Identification of BMP2 and BMP7 genes and association of their SNPs with growth traits in the hard clam (Meretrix meretrix)
Keywords:: Meretrix meretrix; BMP2; BMP7; SNP; growth traits
The hard clam (Meretrix meretrix) is a commercially and ecologically important benthic mollusk in South and Southeast Asia. Growth is one of the most important and complex traits affecting clam breeding. Therefore, identification of key growth factor genes and their association with growth traits are the primary prerequisites for in-depth study of the mechanisms of growth regulation and molecular marker-assisted selection of the hard clam.
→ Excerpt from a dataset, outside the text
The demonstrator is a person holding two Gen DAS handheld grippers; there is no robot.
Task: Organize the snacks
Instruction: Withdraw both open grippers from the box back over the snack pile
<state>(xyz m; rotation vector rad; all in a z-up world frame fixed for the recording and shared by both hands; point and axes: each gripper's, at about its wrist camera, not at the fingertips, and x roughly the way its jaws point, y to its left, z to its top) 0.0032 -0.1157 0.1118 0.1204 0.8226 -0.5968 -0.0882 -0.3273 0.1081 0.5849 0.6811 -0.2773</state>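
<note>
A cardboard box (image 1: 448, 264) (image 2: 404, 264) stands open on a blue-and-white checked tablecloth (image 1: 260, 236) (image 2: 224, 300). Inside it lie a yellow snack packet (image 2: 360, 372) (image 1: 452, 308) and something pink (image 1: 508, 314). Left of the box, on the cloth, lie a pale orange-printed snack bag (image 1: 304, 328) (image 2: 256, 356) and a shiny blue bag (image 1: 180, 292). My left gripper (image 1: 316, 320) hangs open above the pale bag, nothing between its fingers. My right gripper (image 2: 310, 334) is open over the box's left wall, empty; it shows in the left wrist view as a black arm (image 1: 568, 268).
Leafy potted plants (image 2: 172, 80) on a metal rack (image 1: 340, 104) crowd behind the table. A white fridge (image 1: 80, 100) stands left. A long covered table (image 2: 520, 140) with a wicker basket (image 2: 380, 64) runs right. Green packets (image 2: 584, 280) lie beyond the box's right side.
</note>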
In the present study, we generated the full-length cDNA sequences of the growth-related genes BMP2 and BMP7 in M. meretrix (MmBMP2 and MmBMP7) and then investigated their gene expression patterns and associations with growth traits. The full-length cDNA of MmBMP2 was 2641 base pairs (bp), with a 1395 bp open reading frame (ORF) encoding 464 amino acids. The full-length MmBMP7 cDNA was 3161 bp, with a 1257 bp ORF encoding 418 amino acids. In adult clams, expression of MmBMP2 and MmBMP7 were significantly higher in the mantle than in the other five tested tissues (p < 0.05). Among the seven developmental stages of M. meretrix, expression of MmBMP2 was the highest in juveniles (p < 0.05), and expression of MmBMP7 was very low in 4-cell embryo and eyespot larva stages (p < 0.05). Two hundred and sixty-three individuals from two populations were screened for MmBMP2 and MmBMP7 polymorphisms, and single nucleotide polymorphisms (SNPs) associated with growth traits in MmBMP2 was found in both populations. Subsequent analysis revealed that two SNPs in MmBMP2 were shared between the populations. One was A726G, for which individuals with genotypes AG had significantly higher growth traits than those with genotype AA (p < 0.05). The other was A732T, for which individuals with genotype AT had significantly higher growth traits than those with genotype AA (p < 0.05). These results suggest that BMP2 markers may have potential value in molecular selective breeding to improve clam growth.